Include the line with "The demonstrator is" and every line before it in the entries below, echoed exactly, but not the pictures.

# Extracted records
==================================================

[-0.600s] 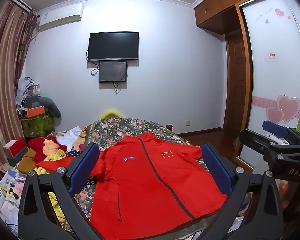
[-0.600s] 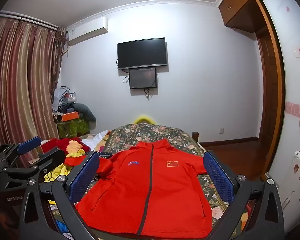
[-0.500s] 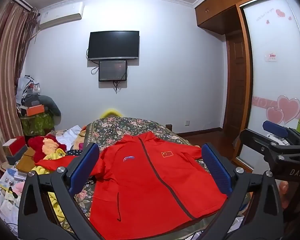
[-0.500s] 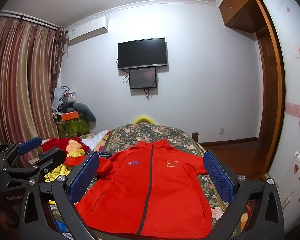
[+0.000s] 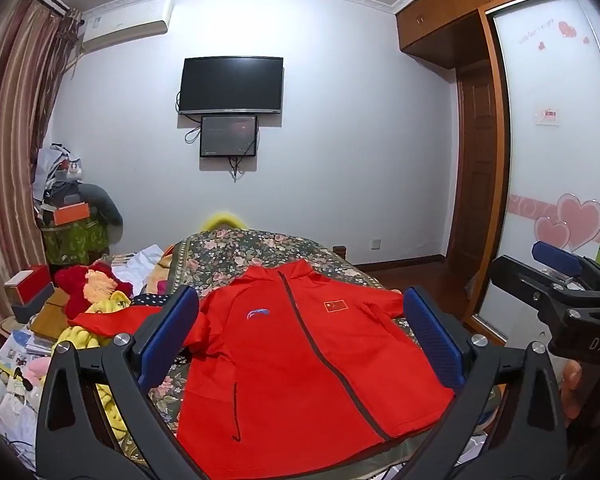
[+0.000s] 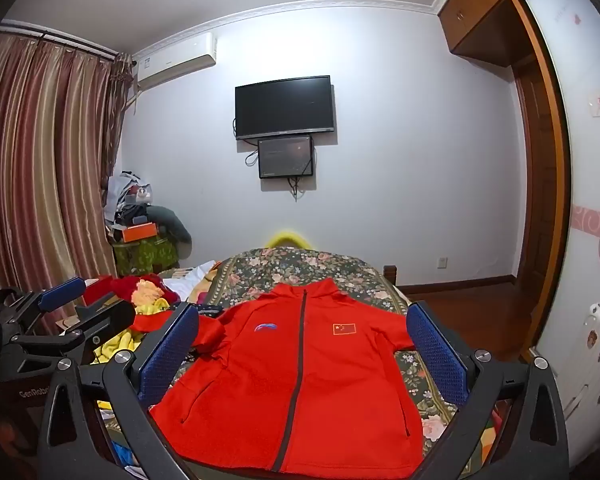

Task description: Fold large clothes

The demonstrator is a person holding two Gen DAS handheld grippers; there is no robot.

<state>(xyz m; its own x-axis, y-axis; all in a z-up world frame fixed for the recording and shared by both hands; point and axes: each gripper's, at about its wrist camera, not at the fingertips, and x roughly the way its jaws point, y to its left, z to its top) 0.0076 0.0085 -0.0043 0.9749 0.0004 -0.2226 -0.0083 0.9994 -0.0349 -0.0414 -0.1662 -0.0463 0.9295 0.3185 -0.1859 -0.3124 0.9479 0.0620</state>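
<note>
Jacket (image 5: 300, 360), red and zipped, lies spread flat on the floral bed (image 5: 236, 248). Left gripper (image 5: 300, 340) and right gripper (image 6: 302, 346) hover above it, fingers spread wide, holding nothing.

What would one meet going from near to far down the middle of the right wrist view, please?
Red jacket → floral bedspread → yellow object → small screen → wall television.

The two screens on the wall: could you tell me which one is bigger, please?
The upper screen, a wide black TV; the lower screen right beneath it is clearly narrower.
</note>
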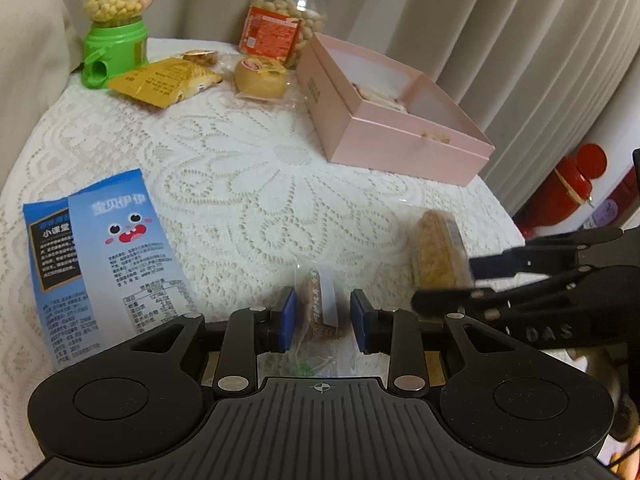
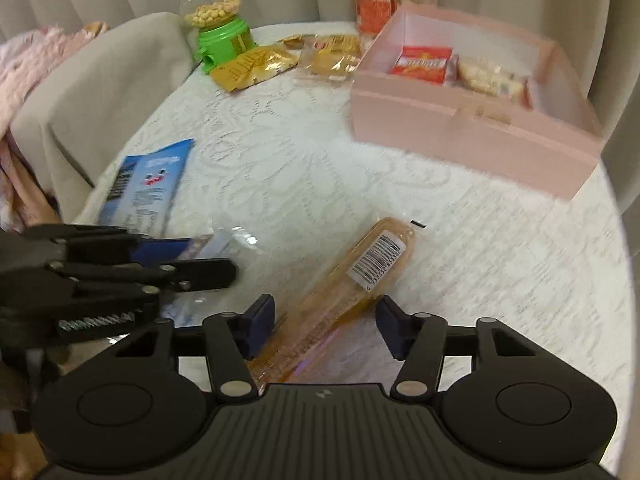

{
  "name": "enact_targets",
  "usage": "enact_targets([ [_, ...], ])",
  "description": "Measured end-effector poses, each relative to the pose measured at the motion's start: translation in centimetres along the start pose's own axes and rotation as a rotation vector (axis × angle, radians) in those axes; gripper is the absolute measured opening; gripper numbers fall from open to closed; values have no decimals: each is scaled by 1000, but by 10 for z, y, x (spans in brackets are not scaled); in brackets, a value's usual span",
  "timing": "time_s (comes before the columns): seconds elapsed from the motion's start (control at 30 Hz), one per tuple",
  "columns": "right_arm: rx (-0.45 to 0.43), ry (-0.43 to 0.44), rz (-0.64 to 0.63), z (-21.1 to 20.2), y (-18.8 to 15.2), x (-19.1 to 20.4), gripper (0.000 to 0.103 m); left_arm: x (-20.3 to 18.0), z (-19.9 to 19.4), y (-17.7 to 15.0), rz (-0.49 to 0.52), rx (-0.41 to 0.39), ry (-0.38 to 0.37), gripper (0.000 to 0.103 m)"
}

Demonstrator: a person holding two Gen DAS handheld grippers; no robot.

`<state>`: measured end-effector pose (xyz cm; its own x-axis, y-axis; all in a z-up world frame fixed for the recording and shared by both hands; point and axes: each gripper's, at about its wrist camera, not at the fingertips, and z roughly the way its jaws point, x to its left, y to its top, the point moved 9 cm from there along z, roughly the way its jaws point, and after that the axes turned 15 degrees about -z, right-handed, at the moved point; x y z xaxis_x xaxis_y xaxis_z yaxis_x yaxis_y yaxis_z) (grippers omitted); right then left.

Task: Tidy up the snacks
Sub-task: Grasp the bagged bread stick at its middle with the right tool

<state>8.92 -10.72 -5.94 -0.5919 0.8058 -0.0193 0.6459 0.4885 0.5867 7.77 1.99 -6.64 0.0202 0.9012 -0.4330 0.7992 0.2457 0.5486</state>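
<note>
The left claw (image 1: 323, 315) stands open with a small clear-wrapped snack (image 1: 318, 304) lying between its blue pads, neither pad touching it as far as I can tell. The right claw (image 2: 325, 322) is open too, straddling a long cake bar (image 2: 352, 280) in a clear wrapper that runs off toward one o'clock, barcode up. My guess is both are about to pinch. I'd have the right claw close across the firm cake rather than the loose wrapper edge, since that slick film looks likely to slide; likewise the left should bite the solid middle of its small piece. The two claws sit close together, so lifting one at a time seems safer. The pink box (image 2: 472, 128), already holding a red packet (image 2: 425, 63), waits at one o'clock. The blue packet (image 1: 120, 256) lies at ten o'clock on the lace-covered counter (image 1: 260, 184), with the green dispenser (image 1: 114, 28) and nut jar (image 1: 286, 16) at the back.
</note>
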Motion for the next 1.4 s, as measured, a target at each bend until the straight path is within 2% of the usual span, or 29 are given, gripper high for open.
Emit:
enact_targets([
  [0.2, -1, -181, -95, 12, 16, -33, 47, -3, 2, -3, 5, -37, 5, 34],
  [0.33, 4, -182, -87, 27, 24, -41, 51, -1, 0, -4, -4, -62, 1, 34],
  [0.47, 3, -230, -38, 30, 23, -49, 82, -4, 1, -5, 15, -63, 27, 34],
  [0.5, -2, -233, -1, 31, 20, -54, 88, -5, 1, -5, 28, -65, 37, 34],
  [0.6, -48, -152, 139, 29, 11, -69, 92, -9, 2, -8, 76, -83, 73, 36],
  [0.73, -53, -131, 123, 27, 6, -67, 96, -14, 2, -13, 117, -118, 112, 37],
  [0.77, -50, -128, 118, 28, 6, -65, 102, -14, 3, -13, 121, -124, 118, 37],
  [0.9, -37, -178, 83, 32, 4, -56, 103, -14, 2, -13, 114, -128, 114, 37],
  [1.13, -46, -184, 93, 33, 7, -58, 103, -13, 1, -13, 88, -138, 104, 36],
  [1.23, -62, -185, 94, 36, 15, -56, 97, -14, 1, -13, 81, -146, 110, 36],
  [1.27, -70, -192, 88, 36, 17, -54, 90, -14, 0, -13, 72, -147, 107, 36],
  [1.3, -77, -189, 70, 36, 20, -50, 79, -13, 0, -12, 59, -147, 102, 36],
  [1.33, -86, -183, 42, 33, 23, -45, 72, -12, -1, -12, 48, -146, 97, 36],
  [1.4, -90, -188, -9, 27, 25, -35, 36, -11, -3, -11, 26, -138, 85, 35],
])
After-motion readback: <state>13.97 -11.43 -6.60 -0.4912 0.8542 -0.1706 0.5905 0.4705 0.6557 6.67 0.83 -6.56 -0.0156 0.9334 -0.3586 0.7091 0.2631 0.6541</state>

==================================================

# Written answer
[-0.600s] 
[-0.600s] 
[-0.500s] 
[-0.500s] 
[+0.000s] 
[+0.000s] 

Task description: Fold large clothes

The demonstrator is a person holding two Gen DAS handheld grippers; there is no robot.

No further output is needed for the exercise.